Forum: >>> Magnum BBS <<<

Re: C++20 futex with heavy contention slower than mutex

From Michael S@21:1/5 to Bonita Montero on Mon Apr 1 12:18:00 2024

On Fri, 29 Mar 2024 14:14:11 +0100
Bonita Montero <Bonita.Montero@gmail.com> wrote:

The following program simulates constant locking und unlocking of one
to jthread::hardware_concurrency() threadas with a std::mutex and a
futex. On my 16 core / 32 thread Zen4 system a futex is faster up to
5 threads constantly contending, but beyond the CPU time of the futex explodes and the conventional mutex is faster with Windows as and with
Linux.

In case of heavy contention what to consider 'faster' is not at all
obvious.

On lightly loaded system with more cores than work to do (a typical
client) 'faster' means faster forward progress of group of contending
threads. Achieved by very long polling before switching to wait,
probably up to several tens of usec and by hyperactive tickless OS
scheduler.

On heavily loaded system with much more work to do than available
cores, 'faster' means more work done by unrelated threads and processes. Achieved by very short polling before switching to wait, probably less
than 500 nsec and by 'passive' OS scheduler that rarely intervenes
outside of clock tick.

And of course there are cases in the middle.

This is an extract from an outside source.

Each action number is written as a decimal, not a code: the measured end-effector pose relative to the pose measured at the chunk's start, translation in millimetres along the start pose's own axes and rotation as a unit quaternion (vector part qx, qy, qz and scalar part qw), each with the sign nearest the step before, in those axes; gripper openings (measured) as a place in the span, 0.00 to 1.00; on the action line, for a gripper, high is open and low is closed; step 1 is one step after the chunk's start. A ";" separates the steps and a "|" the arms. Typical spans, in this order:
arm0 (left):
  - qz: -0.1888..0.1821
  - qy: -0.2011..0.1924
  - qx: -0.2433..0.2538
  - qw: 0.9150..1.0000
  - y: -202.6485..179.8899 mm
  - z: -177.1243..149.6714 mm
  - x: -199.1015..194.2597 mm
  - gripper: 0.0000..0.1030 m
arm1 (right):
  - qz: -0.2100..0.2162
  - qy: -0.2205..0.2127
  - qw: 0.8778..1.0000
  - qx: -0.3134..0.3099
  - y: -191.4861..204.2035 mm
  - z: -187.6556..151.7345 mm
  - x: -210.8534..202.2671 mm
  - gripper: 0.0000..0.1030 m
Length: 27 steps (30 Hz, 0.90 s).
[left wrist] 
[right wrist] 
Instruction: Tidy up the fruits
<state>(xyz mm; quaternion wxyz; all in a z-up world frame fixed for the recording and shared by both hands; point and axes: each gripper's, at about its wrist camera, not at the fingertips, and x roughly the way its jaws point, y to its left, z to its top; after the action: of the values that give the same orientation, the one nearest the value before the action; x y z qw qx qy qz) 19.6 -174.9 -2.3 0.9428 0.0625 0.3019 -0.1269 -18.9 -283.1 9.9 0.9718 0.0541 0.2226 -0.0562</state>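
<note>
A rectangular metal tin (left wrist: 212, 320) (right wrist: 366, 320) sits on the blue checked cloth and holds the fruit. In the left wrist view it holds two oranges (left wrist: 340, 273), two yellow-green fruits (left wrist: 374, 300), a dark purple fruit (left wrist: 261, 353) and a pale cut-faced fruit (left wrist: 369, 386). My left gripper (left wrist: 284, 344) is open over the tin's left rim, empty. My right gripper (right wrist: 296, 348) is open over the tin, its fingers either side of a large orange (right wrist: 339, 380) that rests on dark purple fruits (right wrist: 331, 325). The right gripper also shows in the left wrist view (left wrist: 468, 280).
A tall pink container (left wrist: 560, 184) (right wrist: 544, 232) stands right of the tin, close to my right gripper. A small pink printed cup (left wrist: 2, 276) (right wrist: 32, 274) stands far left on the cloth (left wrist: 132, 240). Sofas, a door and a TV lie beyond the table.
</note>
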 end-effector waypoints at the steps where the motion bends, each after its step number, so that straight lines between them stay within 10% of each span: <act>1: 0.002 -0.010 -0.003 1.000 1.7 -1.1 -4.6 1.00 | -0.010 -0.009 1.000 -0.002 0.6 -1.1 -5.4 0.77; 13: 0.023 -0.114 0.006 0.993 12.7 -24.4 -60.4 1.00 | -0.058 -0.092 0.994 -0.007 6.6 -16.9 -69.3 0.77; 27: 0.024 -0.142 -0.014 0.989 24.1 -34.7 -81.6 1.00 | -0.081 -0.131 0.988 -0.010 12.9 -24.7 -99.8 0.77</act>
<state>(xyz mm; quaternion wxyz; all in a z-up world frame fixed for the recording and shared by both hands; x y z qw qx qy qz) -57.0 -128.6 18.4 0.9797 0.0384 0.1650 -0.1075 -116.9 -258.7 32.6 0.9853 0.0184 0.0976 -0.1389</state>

And then traditional HPC with MPI that is completely different kettle of
fish.

--- SoupGate-Win32 v1.05
* Origin: fsxNet Usenet Gateway (21:1/5)

From Richard Damon@21:1/5 to Bonita Montero on Thu Apr 18 22:03:12 2024

On 4/18/24 9:12 AM, Bonita Montero wrote:

Am 16.04.2024 um 23:14 schrieb Chris M. Thomasson:

Well, futex notify might have fast paths in and of itself. To be
prudent I would need to see how they implement it to allow a futex
notify by, every time. Fair enough?

I'm asking myself if it would be possible to have context-switching as
most as possible in userspace. If there would be a context-switch from
one thread of a process to another thread because a timeslice expired
the kernel should send a signal to the thread and the thread does the userspace context-switch by itself. Only if there's a context switch
to another process' thread or in kernel mode the kernel's scheduler
acts itself.
This would give the opportunity to have voluntary context switches
when doing locking much faster than trough the kernel, and voluntary
context switches usually happen with a much higher frequency that
there would be a real gain.
With Linux this would be possible trough signals and on Windows the
kernel could induce SEH-exceptions for a thread-switch.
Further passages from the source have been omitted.